Revista Opinión
Recuerdo que no hace aún muchos años, fui con un amigo a pasar unos días a la Isla de Ibiza. Habíamos cargado con una moto que nos daba independencia. Tenerla a la puerta de la tienda de campaña en el camping nos proporcionaba la libertad que deseábamos. Un día nos dio por ir hacia el noreste a ver aquella parte de la isla y nos entretuvimos en las ruinas de un asentamiento púnico. Estábamos solos y nos encontrábamos deambulando por allí. Era verano, el atardecer era precioso, había hecho calor y ahora empezaba a refrescar un poco; hacía una temperatura muy agradable. Estábamos muy a gusto poniéndonos en la situación de los antiguos pobladores, dejándonos llevar por nuestras entelequias mentales, cuando nos dimos cuenta de que había anochecido y que estábamos a más de veinte kilómetros del camping. Subimos rápidamente a la moto y nos pusimos en marcha. No tardamos ni cinco minutos en darnos cuenta de que no hacía el calor que habíamos tenido durante el día: Teníamos frío. Paramos. A pesar de que él conducía me dio su toalla de baño con la que me envolví, me acurruqué detrás y temblando, temblando, enfilamos el camino “a casa”. Él prácticamente iba a pecho descubierto. Quedé sorprendido por su control. Desde entonces que vengo observando esa particularidad suya: Admirable. Yo soy incapaz de hacer eso. He sido testigo desde entonces de su capacidad de autodominio en situaciones límite, no se deja anonadar. De verdad que cuando mayor presión tiene, mejor se desenvuelve. Su control mental es increíble en situaciones de presión agobiante.
Con el tiempo he descubierto que bajo presión fallo más que una escopeta de feria. Y sin ella también aunque menos. Es una realidad que me apabulla. Intento justificar mis posiciones con aquello de: “Pues tiro mano de lo que tengo, ¿qué le vas a hacer?” ¿Un ejercicio de humildad? No. Simplemente un posicionamiento aproximativo a la realidad. Hay mucho, muchísimo que se nos escapa. Nuestra vida interior nos hace “elevarnos” pero siempre llega el momento en que algo nos dice: “Calma tío, ¿No ves que metes la pata día sí y día no? ¿No ves que todo es relativo? ¿No te das cuenta de que siempre hay por encima de ti alguien más inteligente? ¿No ves que no puedes ni siquiera considerarte fuerte? ¿Qué eres? ¿Qué tienes?

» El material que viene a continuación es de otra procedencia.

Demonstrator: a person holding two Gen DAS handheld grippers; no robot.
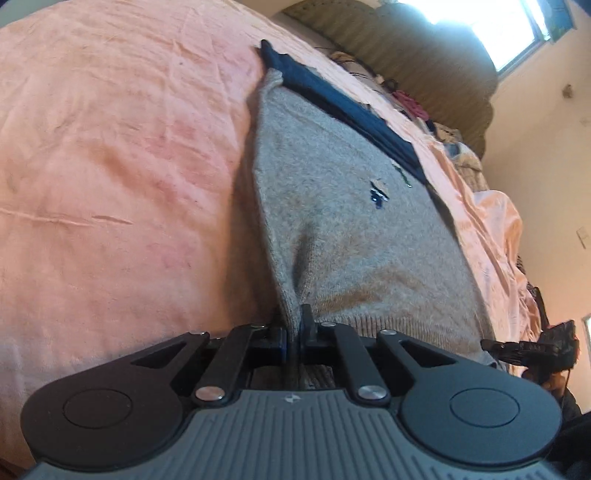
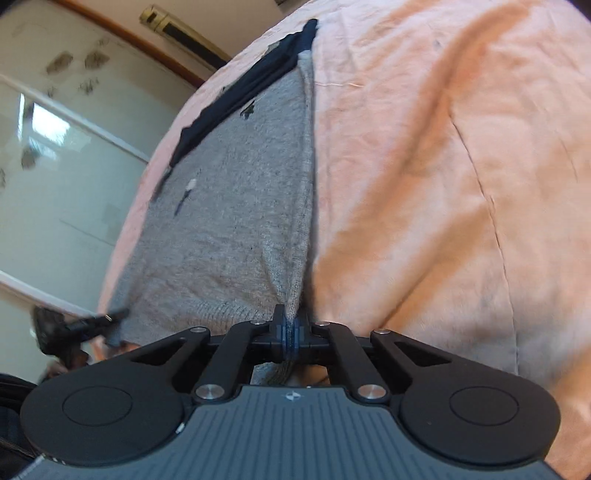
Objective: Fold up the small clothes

Intentas comparar con el único fin de ubicarte. Tratas de saber desde dónde estás echando un vistazo alrededor y observando a los demás; y llega el momento en que quizás te ves diferente, pero reconoces que no; ves que eres más de lo mismo: Un pobre animal en un planeta perdido en el Universo, sometido a las “inclemencias”, las circunstancias. Que normalmente sueles equivocarte, pero que lo que más te duele son los errores que cometes cuando estás bajo presión. No se te puede dar prisa.
¿No ves que somos seres limitados? Fíjate en qué somos, al fin y al cabo. Soy mi cerebro. Una “maquinita” increíble, extraordinaria, pero lejos de ser “perfecta”. El cerebro trata de ver y de interpretar, pero está sujeto a un mecanismo interno. En él confluyen multitud de factores de funcionamiento que los miles de años pasados lo han ido configurando en base a unas primitivas circunstancias que lo hacían reaccionar para sobrevivir y por eso estamos aquí. El que esté abierto a muchísimas posibilidades no quiere decir que no cometa errores. Te aseguro que los comete, y muchos, al menos el mío.
Si fuéramos capaces de aceptar realmente esto, nos ayudaría a fijarnos más, pero sobretodo a darnos cuenta del momento en que estamos bajo presión, que nos producirá inseguridad y que va a llevar casi inevitablemente a cometer errores. El estado emocional alterado nos lleva directamente al error. Sólo si nos conocemos, sólo si sabemos que eso ocurre, nos pondrá alerta para no dejarnos llevar por esas circunstancias que van a hacer que cometamos errores.
Caña a las personas que sabiendo que eso ocurre, no nos paramos a reflexionar sobre ello.